> INSTRUCTIONS TO FOLLOW: Lift out all lines below that contain "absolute".

> INPUT DATA:
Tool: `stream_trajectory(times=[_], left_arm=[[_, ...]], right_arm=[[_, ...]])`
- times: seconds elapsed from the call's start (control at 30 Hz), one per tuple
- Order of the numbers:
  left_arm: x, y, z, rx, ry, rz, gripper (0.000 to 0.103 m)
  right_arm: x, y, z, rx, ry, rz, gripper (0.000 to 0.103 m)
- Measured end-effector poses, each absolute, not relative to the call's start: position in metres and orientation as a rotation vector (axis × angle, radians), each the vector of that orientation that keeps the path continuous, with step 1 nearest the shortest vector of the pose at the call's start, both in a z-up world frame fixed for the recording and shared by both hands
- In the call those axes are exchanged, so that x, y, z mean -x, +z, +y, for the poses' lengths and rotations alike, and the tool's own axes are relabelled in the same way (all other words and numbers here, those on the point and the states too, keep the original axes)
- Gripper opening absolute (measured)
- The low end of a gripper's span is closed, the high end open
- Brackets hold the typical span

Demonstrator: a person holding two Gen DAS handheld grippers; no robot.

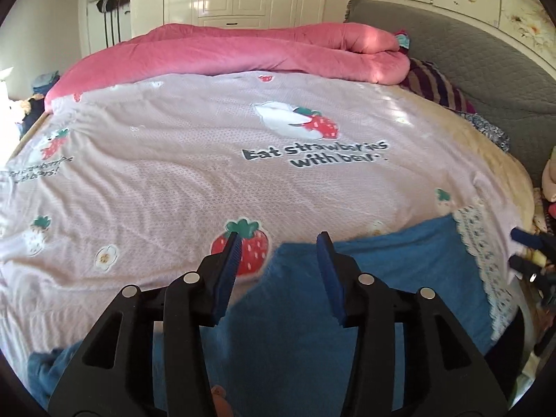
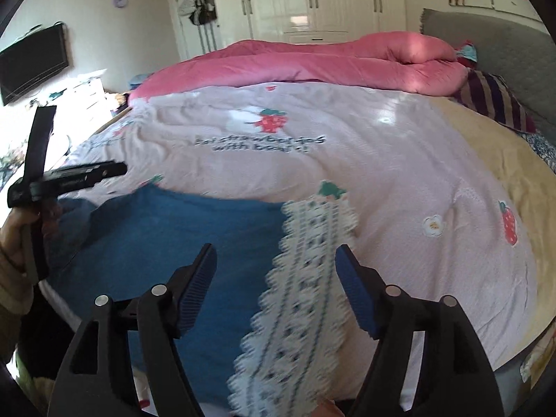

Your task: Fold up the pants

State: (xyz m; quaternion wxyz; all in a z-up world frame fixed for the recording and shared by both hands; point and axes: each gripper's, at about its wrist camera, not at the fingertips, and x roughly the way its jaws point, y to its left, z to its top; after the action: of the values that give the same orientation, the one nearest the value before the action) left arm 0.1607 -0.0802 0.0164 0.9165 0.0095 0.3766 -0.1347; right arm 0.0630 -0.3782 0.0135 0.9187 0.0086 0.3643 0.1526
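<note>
Blue pants [image 1: 365, 278] are spread on the bed [image 1: 173, 160]; both grippers [image 1: 279, 239] [image 2: 276, 250] are held above, jaws apart.

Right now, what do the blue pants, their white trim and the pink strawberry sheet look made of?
Blue pants: soft matte knit or fleece, judging by limp folds; blur leaves it open.
White scalloped lace trim: openwork lace, with a scalloped edge and small dark motifs.
Pink strawberry-print bed sheet: thin matte woven or waffle cotton, by its fine dotted texture and shallow wrinkles.

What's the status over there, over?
Left gripper open, right gripper open, both empty. Blue fabric pants with white lace trim lying on bed. Nothing in way.
</note>
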Motion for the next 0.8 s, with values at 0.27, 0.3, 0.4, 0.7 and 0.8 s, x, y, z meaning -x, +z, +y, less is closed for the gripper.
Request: stream_trajectory(times=[0.27,0.3,0.4,0.7,0.8], left_arm=[[-0.111,0.031,-0.077,-0.006,-0.293,0.751,0.058],[-0.107,0.032,-0.076,-0.008,-0.294,0.749,0.06],[-0.09,0.032,-0.075,-0.012,-0.301,0.747,0.064],[-0.064,0.009,-0.065,-0.029,-0.284,0.805,0.071],[-0.058,-0.009,-0.055,-0.028,-0.262,0.854,0.073]], right_arm=[[-0.034,0.007,-0.338,0.052,0.361,0.78,0.076],[-0.032,0.007,-0.336,0.06,0.363,0.78,0.076],[-0.027,0.006,-0.329,0.068,0.369,0.79,0.076],[-0.017,-0.007,-0.314,0.007,0.484,0.881,0.076],[-0.019,-0.019,-0.319,-0.005,0.475,0.94,0.076]])
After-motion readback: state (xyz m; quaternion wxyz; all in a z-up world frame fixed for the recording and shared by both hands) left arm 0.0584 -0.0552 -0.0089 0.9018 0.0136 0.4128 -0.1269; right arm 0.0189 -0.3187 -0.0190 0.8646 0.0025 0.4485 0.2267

> SOLUTION TO THIS TASK:
- Measured end-effector poses, each absolute, not relative to the call's start: position in metres and orientation as a rotation vector (axis × angle, radians), each the vector of that orientation that keeps the path continuous, with step 1 nearest the shortest vector of the pose at the call's start, both in a z-up world frame fixed for the recording and shared by both hands
- Gripper opening absolute (measured)

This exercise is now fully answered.